I couldn’t walk ahead of them.

Bookmark #192

I remember us sitting in the balcony of this shack-like store, sipping tea and staring at the city where nothing ever happens. I remember you keeping your cup on the railing. I remember me keeping my cup in my hands, far away from the ledge. You asked me why I didn’t keep it on the railing, and I told you that I couldn’t trust the railing or anything that wasn’t in my control.

I could trust myself. I’ve always been like that. I never trust the odds or the uncertain. You’ve always been like you too. You’ve never not trusted them. So, you took my hand, the cup in it, and gently helped me place the cup on the railing and said: let go. The cup did not fall that evening. That was the first time you made me let go.

It’s been more than a couple of years since that nameless evening. I remember a few songs from it. Those, the cup and you telling me to let go. It’s been years and I am still the same person. I’ve changed in all ways but not in trusting my own hands more than anything else. So, when I found myself talking to the universe the other night, some weeks ago, I felt an intense betrayal because I was making a wish.

You know me better than me anyway so you know what that means for me, but I was tired. I looked at the starlit sky above the city where nothing ever happens, drunk at four in the morning, and I just stared for a moment. I didn’t utter a single word, not even subvocally. I knew, though, that I had wished for something. It was aggravating but I was exhausted and drunk. I broke my rule.

In my entire life, at least, from when I started to call it my own, this was perhaps, the first time I sent a wish into the void. I don’t believe in the universe or fate or any imaginary idea that people use to get through their days. I’ve always been in my own hands. Funnily enough, the wish came true.

Now, I laugh at the coincidence and how the game was all set. Maybe you set it up years ago by asking me to let go, and keep that cup on the railing. I kept the cup on the railing at four in the morning, love. The cup didn’t fall. I let go, for the first time in my life, and it worked. It would’ve been sadder, much sadder if it hadn’t.

Yet, it baffles me; who am I now?

Bookmark #191

In life, you’ll sometimes be devastated, either by virtue of happenstance or by an error you make. The loss will shake you up to your core. You’ll beg and claim as you talk to your friends, and sometimes yourself, that you’d trade anything for a second chance, for a do-over, just one more attempt, one more time.

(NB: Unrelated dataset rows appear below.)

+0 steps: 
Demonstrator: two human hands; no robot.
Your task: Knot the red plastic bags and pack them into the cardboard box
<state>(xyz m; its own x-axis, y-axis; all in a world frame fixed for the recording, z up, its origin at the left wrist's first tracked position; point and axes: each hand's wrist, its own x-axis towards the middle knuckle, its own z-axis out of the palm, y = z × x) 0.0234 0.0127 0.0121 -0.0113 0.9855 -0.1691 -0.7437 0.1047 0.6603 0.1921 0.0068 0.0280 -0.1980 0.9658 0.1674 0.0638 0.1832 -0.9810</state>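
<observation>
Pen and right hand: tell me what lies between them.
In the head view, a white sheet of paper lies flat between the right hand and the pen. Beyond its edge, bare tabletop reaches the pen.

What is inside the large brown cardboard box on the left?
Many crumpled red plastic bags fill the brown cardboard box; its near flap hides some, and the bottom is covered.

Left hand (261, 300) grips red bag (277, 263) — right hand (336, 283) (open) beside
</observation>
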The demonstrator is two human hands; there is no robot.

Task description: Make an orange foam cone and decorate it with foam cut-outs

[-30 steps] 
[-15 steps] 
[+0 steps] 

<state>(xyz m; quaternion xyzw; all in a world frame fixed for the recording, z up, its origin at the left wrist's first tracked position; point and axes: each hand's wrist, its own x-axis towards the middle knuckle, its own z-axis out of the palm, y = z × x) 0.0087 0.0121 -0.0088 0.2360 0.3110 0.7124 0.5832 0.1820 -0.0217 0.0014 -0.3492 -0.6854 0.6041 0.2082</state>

Often, life being life, you’ll be pushed forward through the strings of time, and like a puppet, you’ll be pulled in and from all directions. You’ll realise that life demands you to stand upright, and so you’ll manage somehow. Often, you’ll sustain long-term damage from the constant pulling, like all before you and all after.

You’ll go forward though, and you’ll live again. While you’re at it, you’ll start to forget mentioning your request for a second chance. Of course, you’ll desperately cling to that possibility, and you’d still tell yourself you’d give anything you have for that one chance, but you’ll not say it.

As you go further, you’ll fall a lot, and be battered and punched and kicked for such is the nature of life. No one comes out pristine and without lasting damage. You’ll limp forwards, but you’ll keep going, and somewhere along the journey, you’ll forget your outrageous demand for a second chance for whatever it is you think you can change.

As memory fades, and as you get used to the gifts of time for there are always gifts of time, you’ll smile again. It won’t happen with a huge announcement or drumroll. One day, you’ll be walking down the street and see something as simple as a dog rolling in the mud, and suddenly, you’ll smile, and suddenly, life wouldn’t feel so hard again.

As you look around your life, you’ll realise you got your second chance a long time ago. You’ll smile and chuckle a bit and look up and around, and then, it’ll hit you again, harder, for you know what they say: all human beings learn every lesson twice.

Your second chance began the moment you fell from grace all those years ago, my little hero. You’ll accept that, and that’s when you’ll throw your old, wilted laurel wreath away. You’re no hero. You’re just breathing, but not only for yourself for the first time.